» What to produce:
Only one span of the listing below is wanted: the lines from the one with "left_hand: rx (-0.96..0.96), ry" through the one with "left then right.", reproduced exactly, both ends kept.

== Segment start ==

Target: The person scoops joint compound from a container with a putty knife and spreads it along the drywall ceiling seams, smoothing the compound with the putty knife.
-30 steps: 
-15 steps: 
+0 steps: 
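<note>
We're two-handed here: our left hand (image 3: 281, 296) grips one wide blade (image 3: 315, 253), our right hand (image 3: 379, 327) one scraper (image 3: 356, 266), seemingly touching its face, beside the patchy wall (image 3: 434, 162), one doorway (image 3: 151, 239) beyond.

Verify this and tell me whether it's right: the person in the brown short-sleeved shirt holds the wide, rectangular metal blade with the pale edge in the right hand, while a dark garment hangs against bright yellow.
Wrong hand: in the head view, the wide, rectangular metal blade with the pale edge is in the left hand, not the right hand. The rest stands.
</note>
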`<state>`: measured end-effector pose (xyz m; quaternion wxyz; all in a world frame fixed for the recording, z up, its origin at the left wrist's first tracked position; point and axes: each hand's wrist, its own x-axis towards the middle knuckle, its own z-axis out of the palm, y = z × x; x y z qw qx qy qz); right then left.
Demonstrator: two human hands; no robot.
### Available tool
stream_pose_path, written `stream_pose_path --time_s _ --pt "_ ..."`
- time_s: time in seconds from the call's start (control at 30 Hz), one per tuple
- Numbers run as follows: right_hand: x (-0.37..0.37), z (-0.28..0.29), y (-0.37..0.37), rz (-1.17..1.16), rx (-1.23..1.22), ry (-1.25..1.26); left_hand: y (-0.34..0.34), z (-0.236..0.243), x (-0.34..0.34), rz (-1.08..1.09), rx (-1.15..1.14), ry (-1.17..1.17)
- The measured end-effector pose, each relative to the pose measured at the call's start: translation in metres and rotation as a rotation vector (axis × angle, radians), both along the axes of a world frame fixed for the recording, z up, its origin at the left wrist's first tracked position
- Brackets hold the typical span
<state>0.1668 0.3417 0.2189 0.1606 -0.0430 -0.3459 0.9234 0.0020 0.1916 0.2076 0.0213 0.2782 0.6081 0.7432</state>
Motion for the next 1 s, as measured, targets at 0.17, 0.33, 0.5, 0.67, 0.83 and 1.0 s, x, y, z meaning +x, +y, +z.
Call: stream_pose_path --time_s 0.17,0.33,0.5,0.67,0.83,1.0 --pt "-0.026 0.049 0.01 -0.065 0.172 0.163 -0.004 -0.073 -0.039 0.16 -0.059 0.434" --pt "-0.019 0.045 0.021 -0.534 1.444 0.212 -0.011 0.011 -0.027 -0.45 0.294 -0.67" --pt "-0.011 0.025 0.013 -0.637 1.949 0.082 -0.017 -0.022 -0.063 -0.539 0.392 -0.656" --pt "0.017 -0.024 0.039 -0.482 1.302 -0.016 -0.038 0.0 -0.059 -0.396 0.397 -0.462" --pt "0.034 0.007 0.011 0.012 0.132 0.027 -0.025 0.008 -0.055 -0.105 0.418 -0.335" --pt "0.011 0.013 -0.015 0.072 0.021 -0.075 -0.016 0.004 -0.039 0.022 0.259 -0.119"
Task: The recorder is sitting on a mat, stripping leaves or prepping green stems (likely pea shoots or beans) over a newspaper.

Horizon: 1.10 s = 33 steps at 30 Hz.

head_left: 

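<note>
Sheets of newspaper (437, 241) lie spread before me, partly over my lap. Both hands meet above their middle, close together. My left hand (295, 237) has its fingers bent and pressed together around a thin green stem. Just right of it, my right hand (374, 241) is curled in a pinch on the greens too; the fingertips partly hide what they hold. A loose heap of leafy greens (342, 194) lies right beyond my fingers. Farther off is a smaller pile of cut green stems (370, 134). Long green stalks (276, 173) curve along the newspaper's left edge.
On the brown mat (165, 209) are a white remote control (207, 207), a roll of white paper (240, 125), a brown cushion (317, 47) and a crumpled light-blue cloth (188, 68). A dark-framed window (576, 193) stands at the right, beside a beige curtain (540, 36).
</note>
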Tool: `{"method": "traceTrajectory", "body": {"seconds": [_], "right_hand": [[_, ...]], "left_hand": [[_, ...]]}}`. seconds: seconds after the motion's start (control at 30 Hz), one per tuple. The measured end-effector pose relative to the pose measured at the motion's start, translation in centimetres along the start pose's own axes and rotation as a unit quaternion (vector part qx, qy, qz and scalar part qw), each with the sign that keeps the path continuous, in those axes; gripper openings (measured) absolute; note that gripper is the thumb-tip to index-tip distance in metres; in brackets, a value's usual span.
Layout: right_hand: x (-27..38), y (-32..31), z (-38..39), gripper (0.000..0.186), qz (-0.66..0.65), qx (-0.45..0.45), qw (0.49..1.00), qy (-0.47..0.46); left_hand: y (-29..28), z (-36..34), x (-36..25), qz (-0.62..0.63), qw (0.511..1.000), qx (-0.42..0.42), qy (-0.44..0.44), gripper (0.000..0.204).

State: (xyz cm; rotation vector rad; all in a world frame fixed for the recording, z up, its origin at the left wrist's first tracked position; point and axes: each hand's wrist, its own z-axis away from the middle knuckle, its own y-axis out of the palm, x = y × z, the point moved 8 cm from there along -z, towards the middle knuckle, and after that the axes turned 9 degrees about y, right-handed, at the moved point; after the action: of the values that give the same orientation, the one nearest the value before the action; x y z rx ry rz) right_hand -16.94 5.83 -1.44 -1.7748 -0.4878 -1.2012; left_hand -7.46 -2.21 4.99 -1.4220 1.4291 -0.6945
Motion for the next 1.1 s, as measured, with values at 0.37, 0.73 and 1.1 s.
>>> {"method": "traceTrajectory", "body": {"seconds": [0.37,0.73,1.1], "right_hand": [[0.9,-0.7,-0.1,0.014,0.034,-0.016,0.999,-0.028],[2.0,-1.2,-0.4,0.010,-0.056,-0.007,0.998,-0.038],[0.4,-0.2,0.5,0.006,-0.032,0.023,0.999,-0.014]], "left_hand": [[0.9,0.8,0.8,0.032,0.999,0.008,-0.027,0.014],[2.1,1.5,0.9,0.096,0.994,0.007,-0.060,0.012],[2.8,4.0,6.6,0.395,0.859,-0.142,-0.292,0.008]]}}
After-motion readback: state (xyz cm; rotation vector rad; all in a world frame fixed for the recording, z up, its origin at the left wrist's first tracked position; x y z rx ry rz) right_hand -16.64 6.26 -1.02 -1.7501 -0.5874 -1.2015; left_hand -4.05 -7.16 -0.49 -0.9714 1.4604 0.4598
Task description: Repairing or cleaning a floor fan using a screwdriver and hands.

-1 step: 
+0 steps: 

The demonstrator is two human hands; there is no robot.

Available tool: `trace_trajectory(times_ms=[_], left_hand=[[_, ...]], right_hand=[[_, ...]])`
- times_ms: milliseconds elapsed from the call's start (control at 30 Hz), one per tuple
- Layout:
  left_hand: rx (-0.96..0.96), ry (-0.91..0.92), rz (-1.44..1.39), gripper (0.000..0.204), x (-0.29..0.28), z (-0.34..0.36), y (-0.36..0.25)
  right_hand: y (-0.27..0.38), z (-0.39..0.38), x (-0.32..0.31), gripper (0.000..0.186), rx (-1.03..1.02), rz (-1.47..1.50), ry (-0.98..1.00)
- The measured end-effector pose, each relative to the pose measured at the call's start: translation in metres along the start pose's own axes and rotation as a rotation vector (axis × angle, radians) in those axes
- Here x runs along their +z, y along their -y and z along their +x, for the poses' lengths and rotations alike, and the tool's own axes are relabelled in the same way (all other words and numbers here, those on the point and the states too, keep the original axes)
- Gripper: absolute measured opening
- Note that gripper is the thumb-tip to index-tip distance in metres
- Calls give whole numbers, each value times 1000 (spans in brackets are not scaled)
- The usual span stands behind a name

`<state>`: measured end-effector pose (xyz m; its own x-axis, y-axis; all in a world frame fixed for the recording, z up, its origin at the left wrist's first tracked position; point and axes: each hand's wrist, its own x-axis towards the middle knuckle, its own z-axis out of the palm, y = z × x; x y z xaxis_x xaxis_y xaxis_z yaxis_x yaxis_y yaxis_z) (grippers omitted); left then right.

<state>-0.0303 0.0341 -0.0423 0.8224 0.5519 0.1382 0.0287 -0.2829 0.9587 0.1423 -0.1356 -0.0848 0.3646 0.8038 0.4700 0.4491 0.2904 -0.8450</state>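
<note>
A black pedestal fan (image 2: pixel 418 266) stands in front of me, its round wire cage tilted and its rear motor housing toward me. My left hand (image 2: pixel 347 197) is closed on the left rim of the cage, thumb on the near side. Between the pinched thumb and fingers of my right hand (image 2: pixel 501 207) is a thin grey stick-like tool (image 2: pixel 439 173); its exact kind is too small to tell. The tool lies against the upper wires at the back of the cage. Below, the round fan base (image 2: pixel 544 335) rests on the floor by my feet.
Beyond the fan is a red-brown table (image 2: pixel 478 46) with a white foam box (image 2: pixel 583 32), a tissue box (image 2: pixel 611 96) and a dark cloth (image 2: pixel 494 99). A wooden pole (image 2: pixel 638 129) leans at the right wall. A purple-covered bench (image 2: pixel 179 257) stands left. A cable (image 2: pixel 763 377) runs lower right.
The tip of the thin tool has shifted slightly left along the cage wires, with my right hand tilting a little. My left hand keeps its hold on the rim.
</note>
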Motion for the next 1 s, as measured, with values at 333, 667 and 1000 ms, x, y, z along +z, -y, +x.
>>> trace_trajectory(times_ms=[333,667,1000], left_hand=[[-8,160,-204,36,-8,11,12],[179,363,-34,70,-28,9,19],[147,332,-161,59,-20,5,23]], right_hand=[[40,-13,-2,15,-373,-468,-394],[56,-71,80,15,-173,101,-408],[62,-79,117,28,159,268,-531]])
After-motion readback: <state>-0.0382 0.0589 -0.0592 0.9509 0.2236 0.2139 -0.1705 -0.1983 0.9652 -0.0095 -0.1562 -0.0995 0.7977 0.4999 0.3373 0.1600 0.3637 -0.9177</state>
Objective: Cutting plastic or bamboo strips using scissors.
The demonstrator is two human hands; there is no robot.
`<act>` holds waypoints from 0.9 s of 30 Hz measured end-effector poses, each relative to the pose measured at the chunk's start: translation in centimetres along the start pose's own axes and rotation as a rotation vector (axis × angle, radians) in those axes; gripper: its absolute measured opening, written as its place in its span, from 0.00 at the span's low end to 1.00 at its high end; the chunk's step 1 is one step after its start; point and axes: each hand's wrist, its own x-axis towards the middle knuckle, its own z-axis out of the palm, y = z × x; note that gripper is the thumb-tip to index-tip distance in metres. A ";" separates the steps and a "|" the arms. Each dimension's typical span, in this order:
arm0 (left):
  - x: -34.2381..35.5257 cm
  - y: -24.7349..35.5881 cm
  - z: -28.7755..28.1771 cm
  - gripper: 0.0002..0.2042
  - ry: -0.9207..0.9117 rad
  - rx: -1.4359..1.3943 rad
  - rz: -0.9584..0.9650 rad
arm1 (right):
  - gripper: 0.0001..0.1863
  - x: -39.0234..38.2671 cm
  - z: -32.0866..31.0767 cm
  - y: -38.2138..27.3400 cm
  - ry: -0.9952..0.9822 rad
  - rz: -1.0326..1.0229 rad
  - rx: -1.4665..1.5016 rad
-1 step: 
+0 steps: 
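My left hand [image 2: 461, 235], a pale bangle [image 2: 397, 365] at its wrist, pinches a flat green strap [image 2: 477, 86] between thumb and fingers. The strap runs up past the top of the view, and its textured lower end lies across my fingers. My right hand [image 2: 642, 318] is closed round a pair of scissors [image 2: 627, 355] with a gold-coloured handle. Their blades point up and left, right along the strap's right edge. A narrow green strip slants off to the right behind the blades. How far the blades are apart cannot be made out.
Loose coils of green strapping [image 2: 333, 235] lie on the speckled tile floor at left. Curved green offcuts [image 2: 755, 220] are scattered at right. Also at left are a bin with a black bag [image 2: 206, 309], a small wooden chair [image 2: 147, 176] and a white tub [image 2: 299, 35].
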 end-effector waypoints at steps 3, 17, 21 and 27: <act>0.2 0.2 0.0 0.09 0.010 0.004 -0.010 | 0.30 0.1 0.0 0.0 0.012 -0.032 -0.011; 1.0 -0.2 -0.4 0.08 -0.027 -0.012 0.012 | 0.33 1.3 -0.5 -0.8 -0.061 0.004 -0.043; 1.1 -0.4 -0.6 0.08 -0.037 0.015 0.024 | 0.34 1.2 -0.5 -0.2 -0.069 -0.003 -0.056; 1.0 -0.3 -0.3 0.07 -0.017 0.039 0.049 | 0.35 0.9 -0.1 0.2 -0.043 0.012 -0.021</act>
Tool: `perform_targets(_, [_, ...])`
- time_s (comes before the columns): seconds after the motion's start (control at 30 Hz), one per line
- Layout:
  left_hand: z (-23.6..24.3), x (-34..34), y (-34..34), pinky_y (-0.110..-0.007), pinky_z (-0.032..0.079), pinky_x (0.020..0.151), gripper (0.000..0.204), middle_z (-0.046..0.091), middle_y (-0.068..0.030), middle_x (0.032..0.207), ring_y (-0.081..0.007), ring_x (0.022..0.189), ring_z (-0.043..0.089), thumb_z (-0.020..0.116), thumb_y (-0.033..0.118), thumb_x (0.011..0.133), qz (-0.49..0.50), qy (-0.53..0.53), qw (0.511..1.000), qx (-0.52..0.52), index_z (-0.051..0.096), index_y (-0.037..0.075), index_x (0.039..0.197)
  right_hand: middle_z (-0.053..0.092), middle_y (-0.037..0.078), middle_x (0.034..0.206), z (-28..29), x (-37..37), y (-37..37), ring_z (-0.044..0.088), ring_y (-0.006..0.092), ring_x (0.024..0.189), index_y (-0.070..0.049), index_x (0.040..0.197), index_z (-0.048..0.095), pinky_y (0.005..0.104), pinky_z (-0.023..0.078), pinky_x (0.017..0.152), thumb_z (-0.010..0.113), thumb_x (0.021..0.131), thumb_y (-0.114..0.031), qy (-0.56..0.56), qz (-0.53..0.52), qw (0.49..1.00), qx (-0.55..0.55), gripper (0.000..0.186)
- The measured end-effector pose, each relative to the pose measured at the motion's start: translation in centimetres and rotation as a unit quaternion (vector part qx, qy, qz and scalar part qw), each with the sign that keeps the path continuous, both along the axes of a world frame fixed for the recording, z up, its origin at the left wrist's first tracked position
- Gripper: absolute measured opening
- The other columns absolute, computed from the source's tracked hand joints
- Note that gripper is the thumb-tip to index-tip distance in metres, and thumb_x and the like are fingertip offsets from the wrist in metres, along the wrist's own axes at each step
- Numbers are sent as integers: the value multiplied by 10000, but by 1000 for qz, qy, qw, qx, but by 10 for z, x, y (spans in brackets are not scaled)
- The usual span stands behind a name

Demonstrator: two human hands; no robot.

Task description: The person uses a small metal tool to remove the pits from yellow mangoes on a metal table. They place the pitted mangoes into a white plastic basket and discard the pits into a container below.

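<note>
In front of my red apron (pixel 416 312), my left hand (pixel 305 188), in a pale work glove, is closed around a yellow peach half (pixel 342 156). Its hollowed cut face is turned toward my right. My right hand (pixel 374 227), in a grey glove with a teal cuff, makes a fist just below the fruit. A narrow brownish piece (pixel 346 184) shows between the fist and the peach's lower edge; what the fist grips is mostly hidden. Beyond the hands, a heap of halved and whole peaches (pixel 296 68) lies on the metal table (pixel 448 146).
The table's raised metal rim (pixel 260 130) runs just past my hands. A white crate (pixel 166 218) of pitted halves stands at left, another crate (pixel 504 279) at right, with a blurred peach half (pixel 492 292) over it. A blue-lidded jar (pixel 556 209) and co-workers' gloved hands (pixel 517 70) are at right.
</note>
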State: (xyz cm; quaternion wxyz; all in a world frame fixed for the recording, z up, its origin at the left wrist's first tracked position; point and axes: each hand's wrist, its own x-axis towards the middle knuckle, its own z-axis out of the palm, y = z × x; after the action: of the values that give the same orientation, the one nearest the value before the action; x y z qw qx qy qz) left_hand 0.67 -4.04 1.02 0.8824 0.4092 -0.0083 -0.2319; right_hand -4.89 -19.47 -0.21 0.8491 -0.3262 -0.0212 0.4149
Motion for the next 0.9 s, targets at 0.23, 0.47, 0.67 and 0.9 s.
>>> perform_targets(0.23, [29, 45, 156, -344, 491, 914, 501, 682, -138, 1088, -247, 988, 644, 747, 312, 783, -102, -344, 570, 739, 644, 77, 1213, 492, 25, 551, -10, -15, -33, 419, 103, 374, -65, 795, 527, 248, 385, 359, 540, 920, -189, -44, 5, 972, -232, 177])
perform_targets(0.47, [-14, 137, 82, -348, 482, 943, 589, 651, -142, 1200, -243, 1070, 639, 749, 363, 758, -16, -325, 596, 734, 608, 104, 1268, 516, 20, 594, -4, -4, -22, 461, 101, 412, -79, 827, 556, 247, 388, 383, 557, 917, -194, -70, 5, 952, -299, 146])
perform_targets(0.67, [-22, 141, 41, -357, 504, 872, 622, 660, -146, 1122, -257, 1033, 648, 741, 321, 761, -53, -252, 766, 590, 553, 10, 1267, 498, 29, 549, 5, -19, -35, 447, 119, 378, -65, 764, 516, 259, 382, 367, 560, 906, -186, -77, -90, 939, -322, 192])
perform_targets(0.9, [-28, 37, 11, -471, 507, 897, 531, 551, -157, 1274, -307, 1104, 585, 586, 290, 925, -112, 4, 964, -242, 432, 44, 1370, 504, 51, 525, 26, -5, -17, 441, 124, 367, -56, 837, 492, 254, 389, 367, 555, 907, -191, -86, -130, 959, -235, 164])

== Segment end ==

» Response below:
  left_hand: rx (-0.96..0.96), ry (-0.91..0.92), rz (-1.44..1.39), gripper (0.000..0.204), x (-0.29..0.28), z (-0.34..0.36), y (-0.36..0.25)
  right_hand: y (-0.27..0.38), z (-0.39..0.38), x (-0.32..0.31), gripper (0.000..0.186), rx (-1.03..1.02), rz (-1.47..1.50), ry (-0.98..1.00)
- The measured end-effector pose, each relative to the pose measured at the call's start: translation in metres along the start pose's own axes and rotation as a rotation vector (axis × angle, radians) in those axes
- Here x runs along their +z, y along their -y and z along their +x, for the poses' lengths and rotations alike, and the tool's own axes are relabelled in the same way (all other words and numbers here, those on the point and the states too, keep the original axes)
- Gripper: absolute measured opening
- Note that gripper is the thumb-tip to index-tip distance in metres
- Calls give whole numbers, each value times 1000 (spans in brackets are not scaled)
- The usual span stands behind a name

`<state>`: measured end-effector pose (xyz m; its own x-axis, y-axis; all in a world frame fixed for the recording, z up, its origin at the left wrist's first tracked position; point and axes: each hand's wrist, its own x-axis towards the middle knuckle, its own z-axis out of the palm, y = z × x; x y z xaxis_x xaxis_y xaxis_z yaxis_x yaxis_y yaxis_z) (grippers omitted); left then right.

Nothing remains to be added to the output.